ROS Resources: Documentation | Support | Discussion Forum | Service Status | Q&A

Discussion on detection of people and obstacles in a dense crowd


I’m not at the point of being able to ask a proper question yet. However, I am starting on a project that will hopefully work as a telepresence robot for a friend of mine who is housebound. This would, hopefully, allow her to attend science fiction conventions.

The problem is that science fiction conventions are extremely crowded and I don’t want the robot to be able to run into anybody or anything, at least no more than a human would in a similar situation.

The robot will have a lot of sensors to detect objects at various levels, but I think that vision is the best way to detect people in this situation. And I’m sure that it won’t help that many of the people will be in costume.

Does anybody have any ideas about how to approach this problem?

The planner to determine the route of the robot would include the above data, in addition to the goals of the remote user and also keeping me within a certain distance. But right now I am only concerned about detecting the “crowd.” Finding a way through the crowd is different problem. It is similar to the problem of a child in a similar circumstance with orders to keep their parents in sight and not to run into people.

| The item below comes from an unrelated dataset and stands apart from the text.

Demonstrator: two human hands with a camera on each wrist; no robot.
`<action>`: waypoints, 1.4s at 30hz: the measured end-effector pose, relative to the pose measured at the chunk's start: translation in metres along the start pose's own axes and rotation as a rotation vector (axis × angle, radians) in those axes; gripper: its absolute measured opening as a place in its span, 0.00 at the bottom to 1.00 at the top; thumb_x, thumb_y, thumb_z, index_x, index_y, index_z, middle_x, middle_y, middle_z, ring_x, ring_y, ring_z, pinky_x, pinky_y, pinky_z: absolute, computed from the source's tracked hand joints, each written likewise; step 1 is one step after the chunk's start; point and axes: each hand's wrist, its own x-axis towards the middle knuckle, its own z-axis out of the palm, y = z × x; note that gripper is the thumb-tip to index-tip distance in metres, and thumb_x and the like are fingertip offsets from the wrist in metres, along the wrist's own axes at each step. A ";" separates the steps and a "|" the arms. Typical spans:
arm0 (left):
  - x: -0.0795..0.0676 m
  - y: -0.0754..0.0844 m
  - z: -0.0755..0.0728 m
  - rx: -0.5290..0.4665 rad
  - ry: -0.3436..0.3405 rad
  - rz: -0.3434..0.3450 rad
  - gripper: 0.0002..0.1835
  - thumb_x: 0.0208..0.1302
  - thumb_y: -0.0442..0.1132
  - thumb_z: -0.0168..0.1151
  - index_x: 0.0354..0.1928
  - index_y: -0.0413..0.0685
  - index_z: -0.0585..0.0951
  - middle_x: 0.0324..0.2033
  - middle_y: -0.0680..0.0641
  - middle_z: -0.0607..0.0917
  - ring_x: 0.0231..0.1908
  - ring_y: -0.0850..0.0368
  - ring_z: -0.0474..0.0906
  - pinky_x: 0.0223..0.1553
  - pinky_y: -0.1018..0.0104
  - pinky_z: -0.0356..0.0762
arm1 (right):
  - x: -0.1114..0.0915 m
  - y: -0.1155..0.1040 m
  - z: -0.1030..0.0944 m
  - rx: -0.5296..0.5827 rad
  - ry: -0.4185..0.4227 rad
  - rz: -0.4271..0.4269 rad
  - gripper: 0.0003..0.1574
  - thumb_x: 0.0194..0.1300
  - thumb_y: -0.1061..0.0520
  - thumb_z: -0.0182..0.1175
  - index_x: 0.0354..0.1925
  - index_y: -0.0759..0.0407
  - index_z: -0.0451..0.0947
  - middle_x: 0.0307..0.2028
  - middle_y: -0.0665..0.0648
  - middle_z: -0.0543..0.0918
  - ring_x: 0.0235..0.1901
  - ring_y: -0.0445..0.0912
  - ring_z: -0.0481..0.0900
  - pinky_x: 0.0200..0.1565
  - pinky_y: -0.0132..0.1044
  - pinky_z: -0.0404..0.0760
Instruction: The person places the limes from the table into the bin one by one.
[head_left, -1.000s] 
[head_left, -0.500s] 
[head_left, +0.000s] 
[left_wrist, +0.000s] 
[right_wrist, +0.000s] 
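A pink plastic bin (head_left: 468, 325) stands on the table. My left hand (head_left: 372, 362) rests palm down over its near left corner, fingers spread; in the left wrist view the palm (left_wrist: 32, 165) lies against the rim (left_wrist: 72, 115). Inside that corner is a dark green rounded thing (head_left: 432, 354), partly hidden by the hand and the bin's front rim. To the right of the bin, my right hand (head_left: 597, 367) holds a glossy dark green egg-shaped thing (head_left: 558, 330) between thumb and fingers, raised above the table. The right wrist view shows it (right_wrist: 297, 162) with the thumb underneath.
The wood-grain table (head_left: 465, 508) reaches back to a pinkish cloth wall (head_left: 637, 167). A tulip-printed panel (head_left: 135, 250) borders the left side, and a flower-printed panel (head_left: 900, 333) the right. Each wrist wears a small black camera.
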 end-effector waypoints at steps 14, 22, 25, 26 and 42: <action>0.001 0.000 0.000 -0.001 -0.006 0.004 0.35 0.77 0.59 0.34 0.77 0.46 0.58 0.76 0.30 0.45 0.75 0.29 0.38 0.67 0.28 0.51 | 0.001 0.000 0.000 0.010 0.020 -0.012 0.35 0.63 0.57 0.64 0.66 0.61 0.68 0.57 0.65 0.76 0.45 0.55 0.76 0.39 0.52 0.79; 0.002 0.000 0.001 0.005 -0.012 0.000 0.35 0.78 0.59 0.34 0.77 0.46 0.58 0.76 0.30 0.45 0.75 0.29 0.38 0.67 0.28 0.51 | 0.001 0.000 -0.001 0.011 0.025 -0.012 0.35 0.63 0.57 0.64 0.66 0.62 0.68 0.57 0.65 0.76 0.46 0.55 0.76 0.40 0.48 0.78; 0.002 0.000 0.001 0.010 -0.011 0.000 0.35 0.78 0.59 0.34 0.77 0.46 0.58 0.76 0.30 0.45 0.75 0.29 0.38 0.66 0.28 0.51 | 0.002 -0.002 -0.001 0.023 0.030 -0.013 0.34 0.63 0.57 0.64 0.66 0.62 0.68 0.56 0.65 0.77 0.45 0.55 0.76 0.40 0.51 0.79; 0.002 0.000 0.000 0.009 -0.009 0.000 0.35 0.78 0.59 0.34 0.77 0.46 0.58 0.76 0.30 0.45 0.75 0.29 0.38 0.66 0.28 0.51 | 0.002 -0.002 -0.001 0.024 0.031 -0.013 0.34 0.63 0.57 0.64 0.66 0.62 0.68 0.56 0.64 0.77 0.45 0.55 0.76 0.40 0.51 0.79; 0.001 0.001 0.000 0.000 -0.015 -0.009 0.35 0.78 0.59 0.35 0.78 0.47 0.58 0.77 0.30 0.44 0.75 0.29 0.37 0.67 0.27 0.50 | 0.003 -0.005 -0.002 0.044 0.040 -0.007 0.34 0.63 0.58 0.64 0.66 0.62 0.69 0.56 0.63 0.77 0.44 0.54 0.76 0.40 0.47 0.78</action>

Yes, it would be nice if the robot were fully autonomous. But actually I think a robot like this one would be teleoperated, that is moved with a joystick. So there is a human driver using the vision system remotely. Still there would be some lag and human drivers are not perfect. I think it might be good enough that if the robot detected an imminent collision would simply apply the brakes hard and stop. The human driver would then figure out what to do.

I’m using the common HC-SR04 as a last-resort collision sensor. In theory my robot should never crash as there are sensors to prevent this. But hc-sr04 is a backup. Inside the base controller there is a loop that runs once for every twist message. But the base controller looks at the distance reading from the ultrasonic sensors and decides if it “wants to” execute the twist message. This decision is made completely outside of ROS. The point is that we should only detect an obstacle if there is a failure in the ROS based system so the base controller, the process that actually commands the traction motors does the “pinging” itself and will refuse to power into a fixed object.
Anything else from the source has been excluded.